Crowding out funds for private investment
Other economists however take a different approach, and warn that high levels of government debt risk crowding out private sector investment.
When a large volume of government bonds are being issued, it is suggested that that government borrowing has the potential to compete with private sector projects, in terms of where savings are allocated.
It is suggested that this can lead to an increase in the interest rates that the private sector needs to pay in order to attract investment, and therefore it can serve to restrict investment in developing the economy’s underlying productive capacity.
A poor use of taxation revenues
Although the argument is weaker at a time of low interest rates, in the past, significant concerns have been raised around the costs of servicing the national debt, and how this money could be better spent.
This narrative came to the fore in the financial year in 2011/12.
With interest rates at a higher level than they are now, in that one year, the government spent £48.2 billion on simply servicing the national debt.
Debt interest costs, in effect, became the fourth largest government department.
In 2011/12, the sums being spent on debt repayment (£48.2 billion) were very similar to what the government was spending on schools (£51.1 billion), four times greater than what was being spent on transport, and 30% more than what was being spent on defence.
It is fair to say that when it is presented in this context, many more people become agitated about the impact of previous and consistent government borrowing.
To the extent to which responsibility for servicing current budget deficits falls on future generations, government borrowing is also presented by some people as being inter-generationally unfair.
The inability of politicians to maintain sensible levels of annual borrowing
Some people also express scepticism as to the ability of modern politicians to maintain a sufficient balance between taxation and expenditure.
The political class are said to face the dual pressure of the need to increase government spending (in a bid both to assuage public opinion and deal with the pressures of an ageing population), and to avoid electorally unpopular increases in taxation.
Against that backdrop, the need to maintain something of a more balanced government budget might always appear as a particular “can” that can be kicked down the road for a subsequent generation of politicians to confront.
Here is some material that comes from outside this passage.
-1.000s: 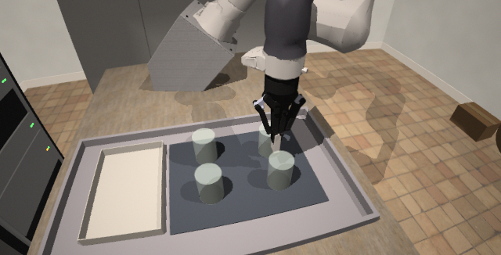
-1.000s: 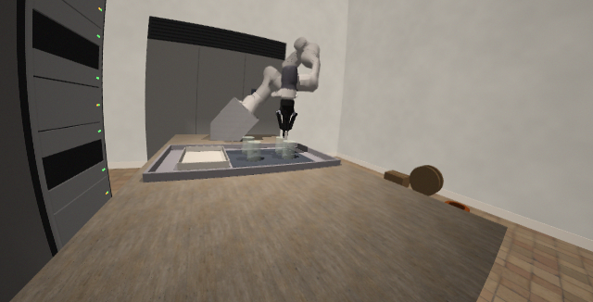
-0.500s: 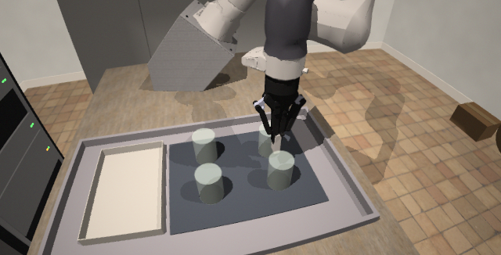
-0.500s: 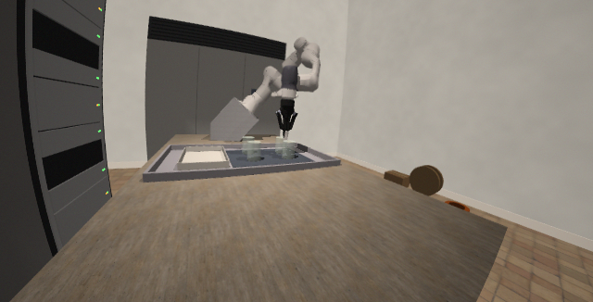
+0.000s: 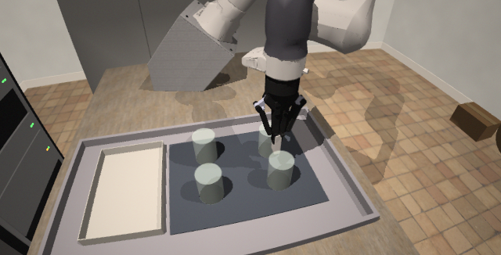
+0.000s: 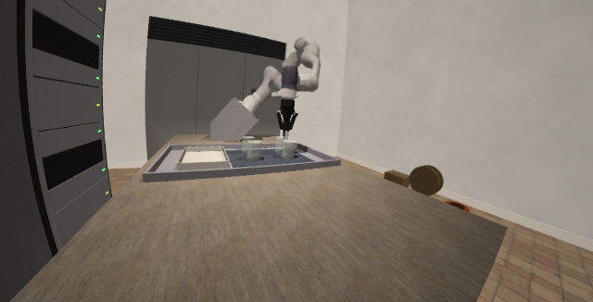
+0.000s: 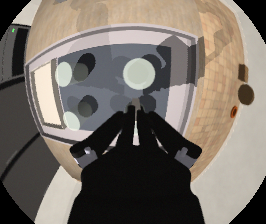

This would then just lead to the total debt burden continuing to rise.
The dangers of a sovereign debt crisis
The downawrd pressure on the pound in the light of Kwarsi Kwarteng’s September 2022 mini-budget, which itself substantially increased UK government borrowing, highlighted the sensitivity faced by the UK government in relation to the national debt.
Commentators had previously suggested that should the national debt continue to rise as a proportion of GDP in the medium term, then the ‘markets’ might become more reluctant to lend to the UK government in the future. This would itself lead to pressure to raise interest rates, exactly as happened in the autumn of 2022.
Where country’s fail to retain market confidence in relation to the national debt, this can lead to some kind of sovereign debt crisis. Sovereign debt crisis have the potential to have devastating effects on both social inclusion and people’s wider standards of living. After Greece suffered a sovereign debt crisis in 2009, figures from the World Bank show that GDP per head, for people in Greece, fell dramatically from $29,711 in 2009 to $18,168 in 2015.